-------- Provided information
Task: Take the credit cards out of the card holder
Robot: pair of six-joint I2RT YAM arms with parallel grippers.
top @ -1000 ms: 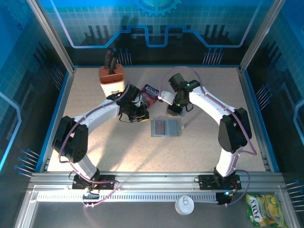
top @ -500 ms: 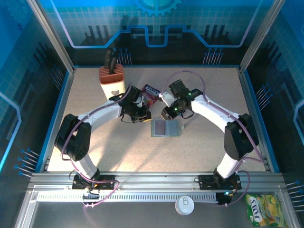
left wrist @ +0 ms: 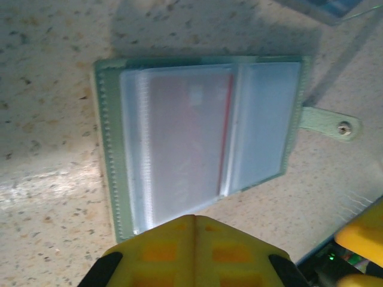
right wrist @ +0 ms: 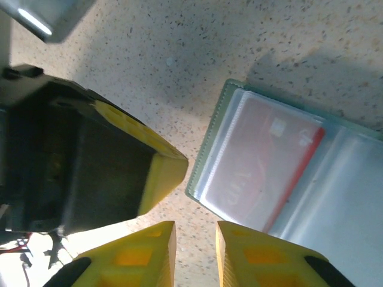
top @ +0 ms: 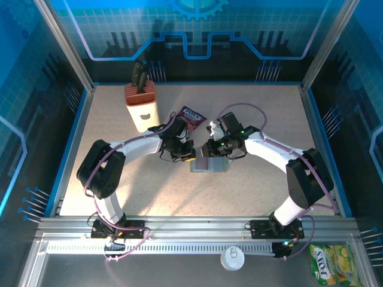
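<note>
**Overhead view:** the card holder [top: 219,165] lay open and flat near the middle of the table [top: 119,185]; I had both arms bent inward over it, with the left gripper [top: 189,155] at its left edge and the right gripper [top: 207,157] just beside it, near the same edge; a snack packet [top: 190,116] lay beyond the holder, apart from it; a knife block [top: 140,105] stood further off at the far left.

**Left wrist view:** the 2 yellow pads [left wrist: 161,251] of the left gripper were pressed together with no gap between them and nothing held; their tips sat at the near edge of the holder, and I could not tell whether they touched it; the holder showed 2 clear sleeves [left wrist: 266,119] side by side, with 1 red card [left wrist: 182,134] inside the wider one; a snap tab [left wrist: 332,124] stuck out from the holder's far side.

**Right wrist view:** the 2 yellow fingers [right wrist: 257,257] of the right gripper stood slightly apart, with bare table in the narrow gap and nothing held; the red card lay fully within its sleeve; the left gripper's tip was just beside the holder's green edge.
</note>
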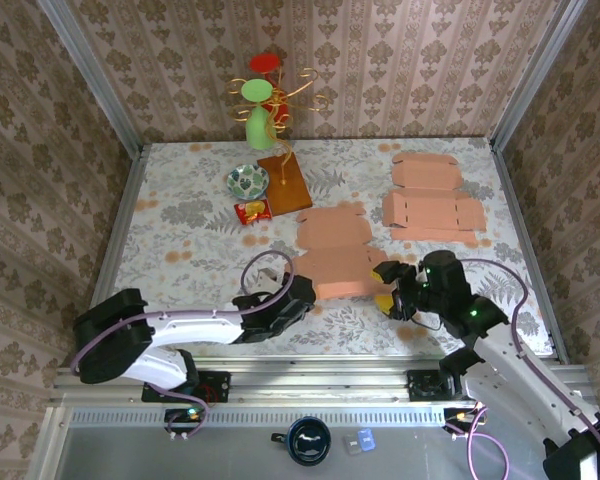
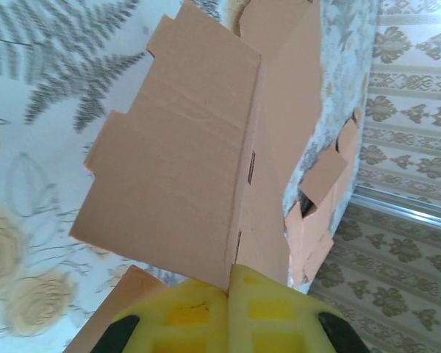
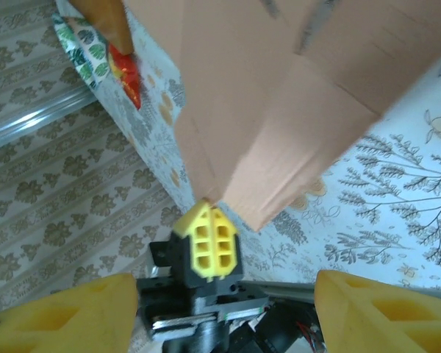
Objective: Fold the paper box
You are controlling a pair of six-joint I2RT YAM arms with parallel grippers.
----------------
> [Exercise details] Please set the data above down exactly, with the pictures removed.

> [Exercise result]
Task: Take the credit cards out of the card holder
Robot: pair of six-joint I2RT YAM arms with parallel grippers.
top @ -1000 ms: 
top @ -500 ms: 
left wrist @ +0 ms: 
right wrist @ +0 ms: 
top @ +0 ms: 
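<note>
**Overhead view:** the card holder [top: 219,165] lay open and flat near the middle of the table [top: 119,185]; I had both arms bent inward over it, with the left gripper [top: 189,155] at its left edge and the right gripper [top: 207,157] just beside it, near the same edge; a snack packet [top: 190,116] lay beyond the holder, apart from it; a knife block [top: 140,105] stood further off at the far left.

**Left wrist view:** the 2 yellow pads [left wrist: 161,251] of the left gripper were pressed together with no gap between them and nothing held; their tips sat at the near edge of the holder, and I could not tell whether they touched it; the holder showed 2 clear sleeves [left wrist: 266,119] side by side, with 1 red card [left wrist: 182,134] inside the wider one; a snap tab [left wrist: 332,124] stuck out from the holder's far side.

**Right wrist view:** the 2 yellow fingers [right wrist: 257,257] of the right gripper stood slightly apart, with bare table in the narrow gap and nothing held; the red card lay fully within its sleeve; the left gripper's tip was just beside the holder's green edge.
</note>
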Objective: Fold the paper box
You are controlling a pair of six-joint I2RT YAM arms with parallel grippers.

With that, the output is done.